[[ Given data open ]]

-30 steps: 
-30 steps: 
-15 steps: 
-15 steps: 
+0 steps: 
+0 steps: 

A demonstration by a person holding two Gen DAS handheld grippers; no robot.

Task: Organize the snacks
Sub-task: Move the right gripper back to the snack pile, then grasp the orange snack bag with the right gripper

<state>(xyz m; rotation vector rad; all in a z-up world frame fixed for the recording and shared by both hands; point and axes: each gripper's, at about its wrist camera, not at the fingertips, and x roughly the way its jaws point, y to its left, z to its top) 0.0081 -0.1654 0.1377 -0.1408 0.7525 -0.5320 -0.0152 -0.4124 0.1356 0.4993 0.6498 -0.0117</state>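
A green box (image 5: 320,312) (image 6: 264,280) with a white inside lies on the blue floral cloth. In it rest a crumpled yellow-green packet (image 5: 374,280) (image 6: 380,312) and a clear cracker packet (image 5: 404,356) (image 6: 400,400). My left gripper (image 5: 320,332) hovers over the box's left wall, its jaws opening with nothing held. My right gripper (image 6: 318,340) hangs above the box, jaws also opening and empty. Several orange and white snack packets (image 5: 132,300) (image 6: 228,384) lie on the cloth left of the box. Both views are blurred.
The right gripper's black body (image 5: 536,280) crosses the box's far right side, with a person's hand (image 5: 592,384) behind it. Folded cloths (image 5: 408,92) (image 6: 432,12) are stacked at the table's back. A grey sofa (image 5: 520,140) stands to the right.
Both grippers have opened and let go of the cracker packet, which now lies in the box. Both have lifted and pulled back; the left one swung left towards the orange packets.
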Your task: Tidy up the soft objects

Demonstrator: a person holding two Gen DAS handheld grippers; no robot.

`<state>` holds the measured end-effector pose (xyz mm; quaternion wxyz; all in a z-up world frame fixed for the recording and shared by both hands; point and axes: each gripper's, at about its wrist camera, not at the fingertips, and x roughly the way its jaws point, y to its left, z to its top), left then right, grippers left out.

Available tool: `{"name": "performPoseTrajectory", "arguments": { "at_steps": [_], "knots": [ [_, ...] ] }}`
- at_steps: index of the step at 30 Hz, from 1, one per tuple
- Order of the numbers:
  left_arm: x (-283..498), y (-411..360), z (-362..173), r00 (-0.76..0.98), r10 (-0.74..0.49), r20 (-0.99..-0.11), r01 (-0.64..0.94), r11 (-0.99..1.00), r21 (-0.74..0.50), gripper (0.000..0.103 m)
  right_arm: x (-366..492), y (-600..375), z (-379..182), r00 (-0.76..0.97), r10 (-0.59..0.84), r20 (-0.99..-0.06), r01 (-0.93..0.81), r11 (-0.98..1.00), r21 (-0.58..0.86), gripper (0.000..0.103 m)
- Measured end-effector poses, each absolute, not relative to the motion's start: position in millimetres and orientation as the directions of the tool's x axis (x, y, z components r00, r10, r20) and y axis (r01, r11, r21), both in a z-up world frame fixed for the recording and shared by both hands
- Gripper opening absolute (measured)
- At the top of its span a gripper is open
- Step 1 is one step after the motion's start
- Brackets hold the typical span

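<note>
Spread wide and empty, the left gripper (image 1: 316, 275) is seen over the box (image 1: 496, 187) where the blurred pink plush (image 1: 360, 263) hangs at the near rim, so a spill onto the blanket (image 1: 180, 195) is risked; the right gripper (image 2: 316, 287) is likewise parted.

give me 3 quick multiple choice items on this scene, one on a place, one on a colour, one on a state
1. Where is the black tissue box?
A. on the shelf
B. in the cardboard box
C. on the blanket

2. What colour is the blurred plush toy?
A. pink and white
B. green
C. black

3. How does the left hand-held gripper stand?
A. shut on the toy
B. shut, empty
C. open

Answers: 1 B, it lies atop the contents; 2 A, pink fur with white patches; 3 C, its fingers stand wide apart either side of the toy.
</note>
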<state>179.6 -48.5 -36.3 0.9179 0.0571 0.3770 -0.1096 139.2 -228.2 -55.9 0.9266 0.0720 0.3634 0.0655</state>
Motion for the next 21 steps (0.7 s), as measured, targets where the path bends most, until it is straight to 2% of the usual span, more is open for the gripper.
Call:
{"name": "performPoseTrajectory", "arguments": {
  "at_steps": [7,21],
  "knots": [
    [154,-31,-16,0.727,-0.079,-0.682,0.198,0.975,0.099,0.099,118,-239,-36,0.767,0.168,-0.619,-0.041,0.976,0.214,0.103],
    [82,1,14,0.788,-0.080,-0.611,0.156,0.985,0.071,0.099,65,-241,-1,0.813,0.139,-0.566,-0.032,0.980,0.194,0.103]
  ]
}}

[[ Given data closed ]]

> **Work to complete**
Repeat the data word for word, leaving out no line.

> **Response below**
-30 steps: 
-30 steps: 
-15 steps: 
-15 steps: 
+0 steps: 
+0 steps: 

A demonstration by a person holding two Gen DAS handheld grippers; no robot.

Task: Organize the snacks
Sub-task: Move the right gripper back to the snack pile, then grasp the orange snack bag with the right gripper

<state>(xyz m; rotation vector rad; all in a z-up world frame fixed for the recording and shared by both hands; point and axes: each gripper's, at about its wrist camera, not at the fingertips, and x roughly the way its jaws point, y to its left, z to its top) 0.0081 -0.1654 0.1377 -0.1408 0.7525 -0.5320 -0.0152 -0.4124 0.1356 0.4993 0.6498 -0.0117</state>
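A green box (image 5: 320,312) (image 6: 264,280) with a white inside lies on the blue floral cloth. In it rest a crumpled yellow-green packet (image 5: 374,280) (image 6: 380,312) and a clear cracker packet (image 5: 404,356) (image 6: 400,400). My left gripper (image 5: 320,332) hovers over the box's left wall, its jaws opening with nothing held. My right gripper (image 6: 318,340) hangs above the box, jaws also opening and empty. Several orange and white snack packets (image 5: 132,300) (image 6: 228,384) lie on the cloth left of the box. Both views are blurred.
The right gripper's black body (image 5: 536,280) crosses the box's far right side, with a person's hand (image 5: 592,384) behind it. Folded cloths (image 5: 408,92) (image 6: 432,12) are stacked at the table's back. A grey sofa (image 5: 520,140) stands to the right.
Both grippers have opened and let go of the cracker packet, which now lies in the box. Both have lifted and pulled back; the left one swung left towards the orange packets.
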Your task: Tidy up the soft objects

Demonstrator: a person holding two Gen DAS handheld grippers; no robot.

`<state>` holds the measured end-effector pose (xyz mm; quaternion wxyz; all in a z-up world frame fixed for the recording and shared by both hands; point and axes: each gripper's, at about its wrist camera, not at the fingertips, and x roughly the way its jaws point, y to its left, z to its top), left then right, grippers left out.

Available tool: `{"name": "performPoseTrajectory", "arguments": { "at_steps": [_], "knots": [ [_, ...] ] }}`
- at_steps: index of the step at 30 Hz, from 1, one per tuple
- Order of the numbers:
  left_arm: x (-283..498), y (-411..360), z (-362..173), r00 (-0.76..0.98), r10 (-0.74..0.49), r20 (-0.99..-0.11), r01 (-0.64..0.94), r11 (-0.99..1.00), r21 (-0.74..0.50), gripper (0.000..0.103 m)
  right_arm: x (-366..492), y (-600..375), z (-379..182), r00 (-0.76..0.97), r10 (-0.59..0.84), r20 (-0.99..-0.06), r01 (-0.93..0.81), r11 (-0.98..1.00), r21 (-0.58..0.86), gripper (0.000..0.103 m)
- Measured end-effector poses, each absolute, not relative to the motion's start: position in millimetres and orientation as the directions of the tool's x axis (x, y, z components r00, r10, r20) and y axis (r01, r11, r21), both in a z-up world frame fixed for the recording and shared by both hands
- Gripper opening absolute (measured)
- At the top of its span a gripper is open
- Step 1 is one step after the motion's start
- Brackets hold the typical span

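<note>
Spread wide and empty, the left gripper (image 1: 316, 275) is seen over the box (image 1: 496, 187) where the blurred pink plush (image 1: 360, 263) hangs at the near rim, so a spill onto the blanket (image 1: 180, 195) is risked; the right gripper (image 2: 316, 287) is likewise parted.

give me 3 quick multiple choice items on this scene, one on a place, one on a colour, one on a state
1. Where is the black tissue box?
A. on the shelf
B. in the cardboard box
C. on the blanket

2. What colour is the blurred plush toy?
A. pink and white
B. green
C. black

3. How does the left hand-held gripper stand?
A. shut on the toy
B. shut, empty
C. open

Answers: 1 B, it lies atop the contents; 2 A, pink fur with white patches; 3 C, its fingers stand wide apart either side of the toy.
</note>
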<state>179.6 -48.5 -36.3 0.9179 0.0571 0.3770 -0.1096 139.2 -228.2 -55.9 0.9266 0.0720 0.3634 0.0655</state>
Motion for the next 21 steps (0.7 s), as measured, targets where the path bends most, until it is straight to 2% of the usual span, more is open for the gripper.
Call:
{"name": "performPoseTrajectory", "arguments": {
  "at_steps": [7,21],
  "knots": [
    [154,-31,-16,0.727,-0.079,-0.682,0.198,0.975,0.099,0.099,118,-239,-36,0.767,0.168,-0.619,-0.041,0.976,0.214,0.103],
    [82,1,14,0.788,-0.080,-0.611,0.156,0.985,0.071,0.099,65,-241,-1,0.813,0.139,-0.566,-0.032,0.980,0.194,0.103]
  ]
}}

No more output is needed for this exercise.